That is an uncomfortably apt analogy for American power in 2024. Biden promised to restore American leadership on the world stage after the chaos of the Trump years. But his tenure has been as much defined by evidence of its limits: America’s disastrous withdrawal from Afghanistan; the stalemated war in Ukraine; a century-defining challenge from a rising China; a conflict in Gaza that threatens to ignite a regional conflagration as it divides the Democratic Party and dampens Biden’s re-election prospects. The question hanging over it all is whether the U.S. is still capable of steering an increasingly dangerous world. More than anyone else in America besides Biden, it falls to Blinken to supply the answer.
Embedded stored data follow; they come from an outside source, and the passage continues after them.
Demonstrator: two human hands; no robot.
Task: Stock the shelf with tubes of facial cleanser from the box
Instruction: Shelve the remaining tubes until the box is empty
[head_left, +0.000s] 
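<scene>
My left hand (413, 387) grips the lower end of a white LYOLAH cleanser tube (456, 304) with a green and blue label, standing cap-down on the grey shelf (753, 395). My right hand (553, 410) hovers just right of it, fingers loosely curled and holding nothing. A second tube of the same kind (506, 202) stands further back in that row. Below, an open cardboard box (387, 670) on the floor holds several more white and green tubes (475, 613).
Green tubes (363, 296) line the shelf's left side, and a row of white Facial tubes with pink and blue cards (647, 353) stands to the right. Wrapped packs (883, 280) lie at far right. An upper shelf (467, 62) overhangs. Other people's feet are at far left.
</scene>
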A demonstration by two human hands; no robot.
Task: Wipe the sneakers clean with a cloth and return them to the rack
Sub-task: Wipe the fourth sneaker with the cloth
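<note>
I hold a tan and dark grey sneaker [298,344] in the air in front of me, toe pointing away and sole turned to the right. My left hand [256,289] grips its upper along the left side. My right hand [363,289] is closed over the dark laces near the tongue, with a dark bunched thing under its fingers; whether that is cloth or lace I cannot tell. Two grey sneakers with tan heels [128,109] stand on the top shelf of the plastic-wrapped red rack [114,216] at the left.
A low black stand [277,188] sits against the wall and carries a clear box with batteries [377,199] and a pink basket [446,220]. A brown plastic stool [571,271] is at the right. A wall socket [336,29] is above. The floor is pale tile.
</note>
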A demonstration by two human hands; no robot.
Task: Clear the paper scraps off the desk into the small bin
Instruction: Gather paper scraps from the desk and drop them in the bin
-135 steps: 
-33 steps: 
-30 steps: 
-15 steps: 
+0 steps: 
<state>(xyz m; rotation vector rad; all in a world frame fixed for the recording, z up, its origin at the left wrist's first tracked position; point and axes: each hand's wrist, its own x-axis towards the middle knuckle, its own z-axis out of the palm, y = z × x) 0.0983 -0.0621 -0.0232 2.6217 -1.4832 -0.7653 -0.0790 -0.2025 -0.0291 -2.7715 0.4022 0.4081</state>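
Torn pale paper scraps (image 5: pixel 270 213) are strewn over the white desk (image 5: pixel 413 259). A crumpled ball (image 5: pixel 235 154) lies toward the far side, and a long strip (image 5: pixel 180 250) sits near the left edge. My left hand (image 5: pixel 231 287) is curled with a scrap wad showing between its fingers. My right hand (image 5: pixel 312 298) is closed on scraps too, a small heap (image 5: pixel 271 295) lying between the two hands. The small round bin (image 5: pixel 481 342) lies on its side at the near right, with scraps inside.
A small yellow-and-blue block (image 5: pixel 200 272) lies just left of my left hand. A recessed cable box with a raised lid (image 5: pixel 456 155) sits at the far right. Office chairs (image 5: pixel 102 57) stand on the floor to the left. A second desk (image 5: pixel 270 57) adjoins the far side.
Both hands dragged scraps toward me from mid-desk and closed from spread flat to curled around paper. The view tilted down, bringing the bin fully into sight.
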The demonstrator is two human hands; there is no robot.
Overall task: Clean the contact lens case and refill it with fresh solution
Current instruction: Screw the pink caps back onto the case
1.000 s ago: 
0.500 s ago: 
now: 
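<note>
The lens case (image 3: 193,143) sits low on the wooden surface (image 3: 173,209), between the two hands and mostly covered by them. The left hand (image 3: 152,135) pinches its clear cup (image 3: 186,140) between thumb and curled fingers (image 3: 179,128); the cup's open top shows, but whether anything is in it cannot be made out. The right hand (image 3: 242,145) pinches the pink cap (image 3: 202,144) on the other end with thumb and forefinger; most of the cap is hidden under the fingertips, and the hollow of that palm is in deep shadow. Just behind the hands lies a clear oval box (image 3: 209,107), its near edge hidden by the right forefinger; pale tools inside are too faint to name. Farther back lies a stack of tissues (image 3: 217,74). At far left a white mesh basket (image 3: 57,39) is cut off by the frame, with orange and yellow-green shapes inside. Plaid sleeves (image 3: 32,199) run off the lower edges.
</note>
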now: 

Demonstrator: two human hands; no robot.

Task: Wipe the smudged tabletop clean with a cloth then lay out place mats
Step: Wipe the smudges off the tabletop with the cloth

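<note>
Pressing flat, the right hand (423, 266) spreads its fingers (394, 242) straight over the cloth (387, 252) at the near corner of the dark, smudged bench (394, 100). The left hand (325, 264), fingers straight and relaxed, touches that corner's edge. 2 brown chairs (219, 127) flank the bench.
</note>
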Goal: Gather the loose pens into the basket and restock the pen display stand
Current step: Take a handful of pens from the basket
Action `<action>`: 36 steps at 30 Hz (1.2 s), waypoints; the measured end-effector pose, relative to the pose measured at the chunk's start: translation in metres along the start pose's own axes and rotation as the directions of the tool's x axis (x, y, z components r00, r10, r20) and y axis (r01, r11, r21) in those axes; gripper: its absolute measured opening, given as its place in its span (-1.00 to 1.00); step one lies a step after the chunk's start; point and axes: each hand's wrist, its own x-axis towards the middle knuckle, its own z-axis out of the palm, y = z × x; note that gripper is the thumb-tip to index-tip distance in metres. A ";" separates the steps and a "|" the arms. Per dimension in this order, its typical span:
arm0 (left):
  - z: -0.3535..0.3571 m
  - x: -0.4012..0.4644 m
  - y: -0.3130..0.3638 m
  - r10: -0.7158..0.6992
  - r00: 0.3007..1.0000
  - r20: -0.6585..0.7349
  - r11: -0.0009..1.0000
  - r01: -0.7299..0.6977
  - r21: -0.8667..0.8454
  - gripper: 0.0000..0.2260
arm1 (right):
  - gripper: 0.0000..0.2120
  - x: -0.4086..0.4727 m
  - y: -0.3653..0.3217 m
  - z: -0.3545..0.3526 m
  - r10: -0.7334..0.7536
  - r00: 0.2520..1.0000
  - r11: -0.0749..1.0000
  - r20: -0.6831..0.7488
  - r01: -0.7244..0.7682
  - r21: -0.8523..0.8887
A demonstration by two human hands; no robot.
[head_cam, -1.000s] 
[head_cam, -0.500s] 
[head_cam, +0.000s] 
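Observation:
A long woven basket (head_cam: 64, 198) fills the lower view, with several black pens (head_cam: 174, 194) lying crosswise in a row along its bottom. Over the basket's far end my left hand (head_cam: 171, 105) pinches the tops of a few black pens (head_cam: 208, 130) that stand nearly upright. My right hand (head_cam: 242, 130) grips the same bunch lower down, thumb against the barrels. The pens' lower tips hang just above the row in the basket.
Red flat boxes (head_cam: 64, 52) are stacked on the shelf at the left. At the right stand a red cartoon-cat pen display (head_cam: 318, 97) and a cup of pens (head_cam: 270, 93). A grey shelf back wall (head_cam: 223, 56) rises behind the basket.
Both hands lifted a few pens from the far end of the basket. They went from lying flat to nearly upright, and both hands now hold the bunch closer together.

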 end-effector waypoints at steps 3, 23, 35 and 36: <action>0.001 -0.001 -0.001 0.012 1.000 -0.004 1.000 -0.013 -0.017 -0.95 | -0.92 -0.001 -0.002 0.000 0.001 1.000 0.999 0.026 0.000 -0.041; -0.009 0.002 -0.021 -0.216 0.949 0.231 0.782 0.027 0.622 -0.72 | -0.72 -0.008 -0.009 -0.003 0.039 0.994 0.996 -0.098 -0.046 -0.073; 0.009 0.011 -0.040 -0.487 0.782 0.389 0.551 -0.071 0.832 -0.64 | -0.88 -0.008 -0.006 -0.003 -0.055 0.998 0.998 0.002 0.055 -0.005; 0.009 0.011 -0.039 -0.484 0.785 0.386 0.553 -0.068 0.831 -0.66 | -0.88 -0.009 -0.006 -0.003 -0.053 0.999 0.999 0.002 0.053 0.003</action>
In four trips to the Middle East since October, the Secretary of State, 61, has held meetings in royal palaces, military headquarters, villas, airport lounges, and bomb shelters. Arab leaders have rebuffed his hug, given him history lectures, and kept him waiting overnight. The Israelis have contradicted him publicly. Even officials close to Blinken admit the U.S. position—calling on Israel to do more to protect Palestinian civilians while continuing to tout their support—is becoming untenable. But in interviews with more than a dozen current and former senior U.S. officials and diplomats, most argue the Secretary’s even-keeled approach is a reassuring projection of American leadership at a perilous moment. “He’s the right guy at the right time,” says Tom Nides, who served as U.S. ambassador to Israel until July. “I’ve sat in those rooms with him and Bibi. Tony’s a nice guy—but don’t screw with him.”
For generations, America’s counterparts have simultaneously resented its power and sought it out. Even now, with its credibility dented abroad and its democracy under pressure at home, the U.S. is called by allies to lead on global problems like pandemics, artificial intelligence, and climate change. “It is a different world. This is a more multipolar world,” says former Secretary of State John Kerry. “That means more diplomacy, and Tony is perfectly situated to do that.” But the world seems intent on testing that proposition, and nowhere more so than in the Middle East.
On the morning of Oct. 7, Blinken was awakened at his home in suburban Virginia at 5 a.m. His chief of staff was on the phone. A vicious surprise attack was unfolding in Israel, with thousands of rockets and Hamas fighters breaching the border. Across 30 years in government, Blinken says, “I don’t think I’ve seen anything quite like the nature of the atrocities that were committed.”
Five days later, Blinken arrived in Tel Aviv carrying a message of staunch support. “We will always be there by your side,” he promised, standing next to Netanyahu. “This must be a moment for moral clarity.” The grief and gratitude from the Israelis he met was overwhelming. In meetings with officials, he was shown gruesome photos of victims—one of a baby shot in the head; another of a baby’s burned body.
A planned two-day trip stretched into seven. Blinken hopscotched the region, making stops in Jordan, Qatar, Bahrain, Saudi Arabia, the United Arab Emirates, and Egypt. There could be “no more business as usual with Hamas,” he told Arab leaders, who agreed to keep open diplomatic channels to prevent escalation. As the U.S. entourage ducked into meetings, security officers wore body armor instead of suits; air-raid sirens sent staffers scurrying into shelters. In the end, Blinken left with a sense the U.S. had accomplished something solid. “It’s never like flipping a light switch. It’s always a process,” he says. “And there’s always a little bit of a lag between being there and seeing the actual realization.”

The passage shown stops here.